(Items listed in a dataset)
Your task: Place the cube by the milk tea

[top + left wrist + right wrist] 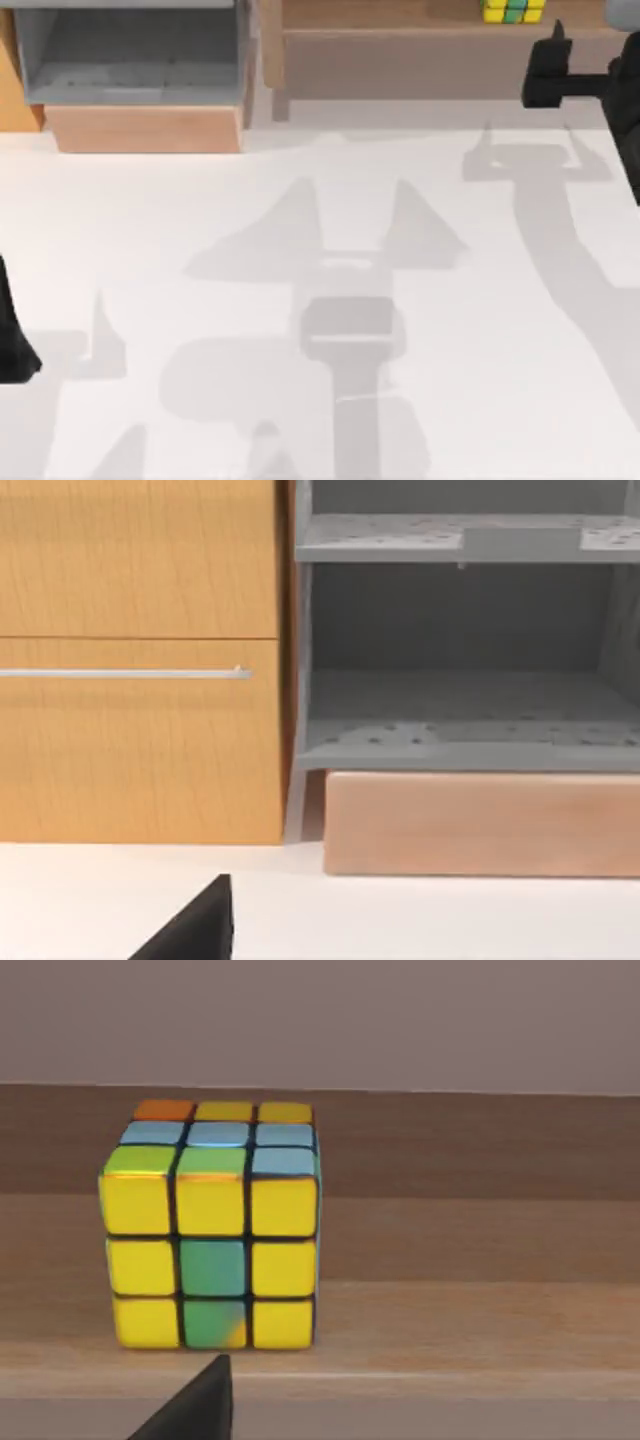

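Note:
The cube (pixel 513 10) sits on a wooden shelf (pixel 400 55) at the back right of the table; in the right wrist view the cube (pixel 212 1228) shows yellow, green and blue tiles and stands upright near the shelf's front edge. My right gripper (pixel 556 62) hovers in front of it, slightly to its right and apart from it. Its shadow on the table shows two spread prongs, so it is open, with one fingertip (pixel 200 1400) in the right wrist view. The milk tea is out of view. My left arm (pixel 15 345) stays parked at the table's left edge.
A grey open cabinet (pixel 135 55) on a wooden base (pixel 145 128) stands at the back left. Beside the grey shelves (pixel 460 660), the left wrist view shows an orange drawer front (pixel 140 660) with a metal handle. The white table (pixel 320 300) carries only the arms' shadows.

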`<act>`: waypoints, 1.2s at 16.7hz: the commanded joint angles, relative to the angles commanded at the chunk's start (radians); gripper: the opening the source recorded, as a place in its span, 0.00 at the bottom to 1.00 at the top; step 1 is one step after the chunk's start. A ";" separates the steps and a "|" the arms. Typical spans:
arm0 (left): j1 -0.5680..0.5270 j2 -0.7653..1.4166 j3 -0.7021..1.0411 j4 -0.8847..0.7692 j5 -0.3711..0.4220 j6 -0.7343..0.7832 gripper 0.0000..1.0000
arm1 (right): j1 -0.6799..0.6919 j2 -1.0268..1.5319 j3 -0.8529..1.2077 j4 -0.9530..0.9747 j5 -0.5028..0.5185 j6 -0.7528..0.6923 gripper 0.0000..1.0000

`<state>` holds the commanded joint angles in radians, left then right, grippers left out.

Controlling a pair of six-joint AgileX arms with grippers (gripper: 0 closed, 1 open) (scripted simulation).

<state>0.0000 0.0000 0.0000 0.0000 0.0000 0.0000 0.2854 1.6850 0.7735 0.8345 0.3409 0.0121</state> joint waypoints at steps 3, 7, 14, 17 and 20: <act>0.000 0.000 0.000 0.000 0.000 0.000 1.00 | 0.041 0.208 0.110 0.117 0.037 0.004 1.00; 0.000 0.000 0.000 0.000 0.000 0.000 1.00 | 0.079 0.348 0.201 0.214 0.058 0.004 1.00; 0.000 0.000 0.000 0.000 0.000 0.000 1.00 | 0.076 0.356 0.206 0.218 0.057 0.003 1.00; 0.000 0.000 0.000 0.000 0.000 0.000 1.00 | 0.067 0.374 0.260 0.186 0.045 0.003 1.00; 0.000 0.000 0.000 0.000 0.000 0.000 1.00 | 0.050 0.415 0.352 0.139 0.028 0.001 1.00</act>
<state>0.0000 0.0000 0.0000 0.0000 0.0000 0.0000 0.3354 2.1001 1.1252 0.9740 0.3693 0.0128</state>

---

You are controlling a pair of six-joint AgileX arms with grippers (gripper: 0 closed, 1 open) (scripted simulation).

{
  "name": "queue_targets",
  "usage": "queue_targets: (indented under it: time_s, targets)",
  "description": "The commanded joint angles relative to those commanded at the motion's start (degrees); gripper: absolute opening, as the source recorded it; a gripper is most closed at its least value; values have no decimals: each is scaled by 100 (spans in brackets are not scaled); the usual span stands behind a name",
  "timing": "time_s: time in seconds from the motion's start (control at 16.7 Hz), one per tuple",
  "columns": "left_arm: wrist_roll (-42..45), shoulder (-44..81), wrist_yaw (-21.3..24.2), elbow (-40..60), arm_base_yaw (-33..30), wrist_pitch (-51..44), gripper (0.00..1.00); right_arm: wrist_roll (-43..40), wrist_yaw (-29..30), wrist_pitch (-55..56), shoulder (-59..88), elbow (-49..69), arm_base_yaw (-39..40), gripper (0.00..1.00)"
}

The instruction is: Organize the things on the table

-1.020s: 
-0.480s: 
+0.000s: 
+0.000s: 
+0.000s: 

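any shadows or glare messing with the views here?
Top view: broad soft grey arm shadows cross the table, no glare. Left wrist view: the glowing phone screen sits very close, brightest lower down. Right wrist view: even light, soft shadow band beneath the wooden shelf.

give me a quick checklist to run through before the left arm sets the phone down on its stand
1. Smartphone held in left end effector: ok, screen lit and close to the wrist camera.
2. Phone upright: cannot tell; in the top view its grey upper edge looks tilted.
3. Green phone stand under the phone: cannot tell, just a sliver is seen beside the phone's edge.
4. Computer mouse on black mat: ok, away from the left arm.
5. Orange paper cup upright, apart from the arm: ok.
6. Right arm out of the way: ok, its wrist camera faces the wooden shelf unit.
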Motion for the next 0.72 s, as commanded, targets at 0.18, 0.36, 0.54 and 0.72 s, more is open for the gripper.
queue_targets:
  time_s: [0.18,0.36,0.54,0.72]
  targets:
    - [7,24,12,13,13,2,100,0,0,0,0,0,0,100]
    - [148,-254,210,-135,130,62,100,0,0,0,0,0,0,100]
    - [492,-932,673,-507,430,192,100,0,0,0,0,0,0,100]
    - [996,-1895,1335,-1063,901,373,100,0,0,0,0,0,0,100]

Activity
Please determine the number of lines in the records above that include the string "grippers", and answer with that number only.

Your response
3